At Flock, this is where I saw things going. I didn’t see Flock as a monolithic package of integrated apps like Netscape or Office — bundled up with unmaintainable software sprawl… but with a solid underlying platform that these secondary apps could be built upon (yeah, Lucene, yeah, Microformats, yeah IM, yeah video and audio and all the rest). Speaking RSS, microformats, Atom and other syndicated content natively, you’d be able to universally star anything for later sharing… you’d be able to upload anything… be able to have any AJAX’d experience offline with a super-cache that could handle the sporadic network connectivity that most of the world puts up with (or that we put up with when we travel). And hell, with OpenID, we’ve even got a way to sync it all up together. Toss in a platform that is built on and around people people people and you’ve got something to really take us forward into the next evolution of Things As We Know Them™.

I wanted Firefox to be my Chariot, Flock to be my Sun.

Such as it is with Open Source, trying to inspire end-user interface innovation is often a losing battle.

(As an aside in parentheses, I think this is biological; I met Tara’s 2-year-old niece this weekend and she mimicked everything we did; thus it’s developmental and inherent — yet the problem remains: how do we bring the majority of user interface innovation to the open source space?)

So anyway — Safari; webkit apps… the future.

For the benefit of everyone involved, whether Mozilla, Flock, Microsoft, Opera, and so on implements any of this stuff… there needs to be some major advancements made in browser technology, both for normal humans and for web… um… painters. This stuff, seriously, is still way too opaque, and way too obscure for most humans for whom “delicious” still means “tastes good”. I want to have that web-wide conversation about the future of the web but somehow, my instincts tell me that the venue to have that conversation isn’t going to be on the web… it’s going to be in barber shops and gas stations and restaurants and the places where normal people really hang out.

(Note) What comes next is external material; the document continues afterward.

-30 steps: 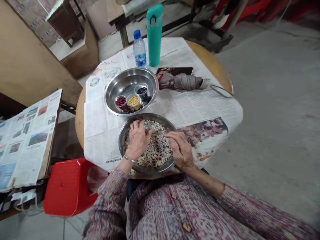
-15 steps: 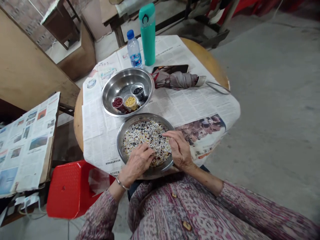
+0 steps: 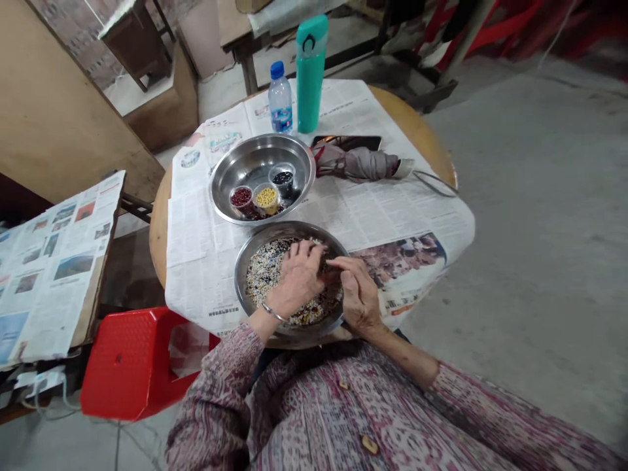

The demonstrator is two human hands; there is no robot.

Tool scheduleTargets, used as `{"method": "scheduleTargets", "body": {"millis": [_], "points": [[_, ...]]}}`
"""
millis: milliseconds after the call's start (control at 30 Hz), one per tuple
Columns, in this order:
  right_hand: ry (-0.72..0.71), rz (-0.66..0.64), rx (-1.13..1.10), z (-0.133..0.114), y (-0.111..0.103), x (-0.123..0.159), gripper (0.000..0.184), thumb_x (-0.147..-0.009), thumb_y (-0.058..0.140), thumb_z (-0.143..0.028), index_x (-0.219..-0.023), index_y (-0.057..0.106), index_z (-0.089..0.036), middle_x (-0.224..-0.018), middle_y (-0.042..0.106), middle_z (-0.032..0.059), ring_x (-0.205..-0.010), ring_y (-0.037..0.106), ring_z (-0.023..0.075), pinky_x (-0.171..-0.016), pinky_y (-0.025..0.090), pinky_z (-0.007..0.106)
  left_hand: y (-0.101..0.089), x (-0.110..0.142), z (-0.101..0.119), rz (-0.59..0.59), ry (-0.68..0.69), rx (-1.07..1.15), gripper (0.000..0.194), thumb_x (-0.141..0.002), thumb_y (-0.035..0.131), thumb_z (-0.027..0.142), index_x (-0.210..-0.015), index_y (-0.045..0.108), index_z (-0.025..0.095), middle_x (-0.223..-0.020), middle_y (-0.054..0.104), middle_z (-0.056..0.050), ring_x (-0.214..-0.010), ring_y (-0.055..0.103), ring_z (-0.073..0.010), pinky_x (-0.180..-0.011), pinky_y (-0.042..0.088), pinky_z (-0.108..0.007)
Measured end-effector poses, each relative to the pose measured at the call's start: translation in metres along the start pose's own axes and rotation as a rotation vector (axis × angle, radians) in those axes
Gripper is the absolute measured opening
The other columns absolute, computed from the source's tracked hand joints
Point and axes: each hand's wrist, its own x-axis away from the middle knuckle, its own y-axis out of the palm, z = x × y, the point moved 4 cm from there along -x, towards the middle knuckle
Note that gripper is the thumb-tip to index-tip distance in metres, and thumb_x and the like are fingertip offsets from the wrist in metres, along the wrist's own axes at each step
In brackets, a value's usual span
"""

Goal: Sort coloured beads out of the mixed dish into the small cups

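Observation:
In front of me a steel basin (image 3: pixel 241 278) holds a mix of white grains (image 3: pixel 265 271) with dark, yellow and reddish beans among them. My left hand (image 3: pixel 300 275), with a bracelet at the wrist, lies over the middle of the mix, fingers stretched and slightly spread. At the basin's right rim is my right hand (image 3: pixel 362 297), its fingers curled and its palm hidden; what it holds, if anything, does not show. Behind, a second steel basin (image 3: pixel 220 173) contains a cup of red beans (image 3: pixel 242 199), a cup of yellow beans (image 3: pixel 265 197) and a cup of black beans (image 3: pixel 283 178).
Newspaper (image 3: pixel 191 229) covers the round table (image 3: pixel 157 242). Toward the back stand a water bottle (image 3: pixel 280 101) and a teal flask (image 3: pixel 310 78). A folded umbrella (image 3: pixel 360 162) lies beside a phone (image 3: pixel 375 141). To the left are a red stool (image 3: pixel 120 366) and another newspaper-covered table (image 3: pixel 53 261).
My left hand has moved forward and right across the grains, its fingers going from bunched to spread. My right hand stays at the right rim. The view has shifted slightly.

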Motion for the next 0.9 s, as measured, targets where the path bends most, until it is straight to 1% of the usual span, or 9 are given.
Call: {"method": "scheduleTargets", "body": {"millis": [133, 267, 333, 433, 533, 633, 700, 800, 900], "points": [[-0.005, 0.002, -0.008, 0.001, 0.0, 0.001, 0.032, -0.103, 0.04, -0.028, -0.113, 0.069, -0.024, -0.108, 0.07, 0.0083, -0.105, 0.063, 0.024, -0.093, 0.051, 0.044, 0.0, 0.021, 0.015, -0.111, 0.164, 0.034, 0.026, -0.096, 0.062, 0.034, -0.115, 0.063, 0.018, -0.12, 0.062, -0.009, -0.114, 0.052, -0.0269, -0.099, 0.048, -0.043], [-0.007, 0.002, -0.006, 0.0, 0.0, 0.001, 0.031, -0.103, 0.04, -0.028, -0.112, 0.07, -0.024, -0.107, 0.071, 0.0079, -0.104, 0.063, 0.024, -0.094, 0.05, 0.044, -0.004, 0.052, 0.007, -0.196, 0.298, 0.043, 0.015, -0.094, 0.065, 0.032, -0.105, 0.068, 0.022, -0.111, 0.065, -0.006, -0.11, 0.054, -0.0251, -0.099, 0.046, -0.042], [0.004, -0.002, -0.004, -0.001, -0.001, 0.0, 0.031, -0.103, 0.041, -0.029, -0.111, 0.07, -0.024, -0.106, 0.071, 0.0077, -0.103, 0.064, 0.0245, -0.094, 0.05, 0.045, -0.008, 0.064, -0.005, -0.206, 0.3, 0.016, 0.011, -0.094, 0.065, 0.029, -0.102, 0.069, 0.023, -0.11, 0.065, -0.004, -0.108, 0.055, -0.024, -0.099, 0.045, -0.042], [0.014, -0.009, -0.008, -0.002, -0.001, -0.001, 0.031, -0.103, 0.041, -0.03, -0.11, 0.071, -0.024, -0.106, 0.071, 0.0074, -0.103, 0.064, 0.0246, -0.093, 0.051, 0.044, -0.018, 0.073, -0.027, -0.166, 0.209, -0.047, 0.007, -0.095, 0.062, 0.024, -0.1, 0.067, 0.022, -0.11, 0.066, -0.004, -0.105, 0.056, -0.0238, -0.095, 0.047, -0.041], [0.016, -0.01, -0.015, -0.003, -0.001, -0.001, 0.03, -0.103, 0.042, -0.03, -0.11, 0.071, -0.024, -0.106, 0.071, 0.0072, -0.103, 0.063, 0.0243, -0.093, 0.05, 0.043, -0.03, 0.07, -0.043, -0.064, 0.059, -0.123, 0.009, -0.094, 0.06, 0.017, -0.1, 0.066, 0.02, -0.112, 0.064, -0.007, -0.104, 0.056, -0.025, -0.091, 0.049, -0.042], [0.022, -0.013, -0.01, -0.003, -0.001, -0.001, 0.031, -0.103, 0.042, -0.03, -0.11, 0.071, -0.024, -0.106, 0.071, 0.0073, -0.103, 0.063, 0.0244, -0.094, 0.05, 0.044, -0.035, 0.06, -0.04, 0.024, 0.012, -0.106, 0.012, -0.095, 0.059, 0.018, -0.105, 0.065, 0.019, -0.117, 0.061, -0.009, -0.109, 0.055, -0.0255, -0.094, 0.05, -0.042], [0.025, -0.013, -0.004, -0.002, -0.001, -0.001, 0.031, -0.103, 0.042, -0.031, -0.11, 0.071, -0.024, -0.106, 0.071, 0.0074, -0.103, 0.064, 0.0245, -0.094, 0.05, 0.044, -0.03, 0.051, -0.027, 0.023, 0.099, -0.06, 0.02, -0.095, 0.063, 0.026, -0.114, 0.063, 0.02, -0.126, 0.058, -0.009, -0.115, 0.053, -0.0263, -0.099, 0.049, -0.043], [0.019, -0.009, -0.001, -0.002, 0.0, -0.002, 0.032, -0.103, 0.041, -0.032, -0.11, 0.072, -0.024, -0.105, 0.072, 0.0076, -0.102, 0.064, 0.0242, -0.094, 0.051, 0.044, -0.014, 0.04, -0.004, -0.043, 0.31, -0.046, 0.036, -0.093, 0.066, 0.036, -0.126, 0.06, 0.022, -0.135, 0.055, -0.01, -0.123, 0.05, -0.0289, -0.104, 0.046, -0.047], [0.012, -0.008, 0.001, -0.002, 0.0, -0.002, 0.032, -0.103, 0.041, -0.032, -0.109, 0.072, -0.024, -0.103, 0.072, 0.0076, -0.101, 0.064, 0.024, -0.092, 0.051, 0.044, -0.002, 0.032, 0.005, -0.084, 0.441, -0.058, 0.029, -0.097, 0.06, 0.036, -0.123, 0.063, 0.022, -0.124, 0.06, -0.01, -0.118, 0.052, -0.0268, -0.105, 0.044, -0.045]]}}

If we’re ever going to bear witness to the promise of Doug Engelbart’s achievable vision, it has to be this way. And, to paraphrase walkway wisdom: nothing worth doing is easy. And so I challenge you — those who give a shit — look at what’s out there — and more importantly — what’s not out there — and begin to think seriously on what comes next… on what’s missing… on where this medium needs to be stretched in order to make the most of what’s possible.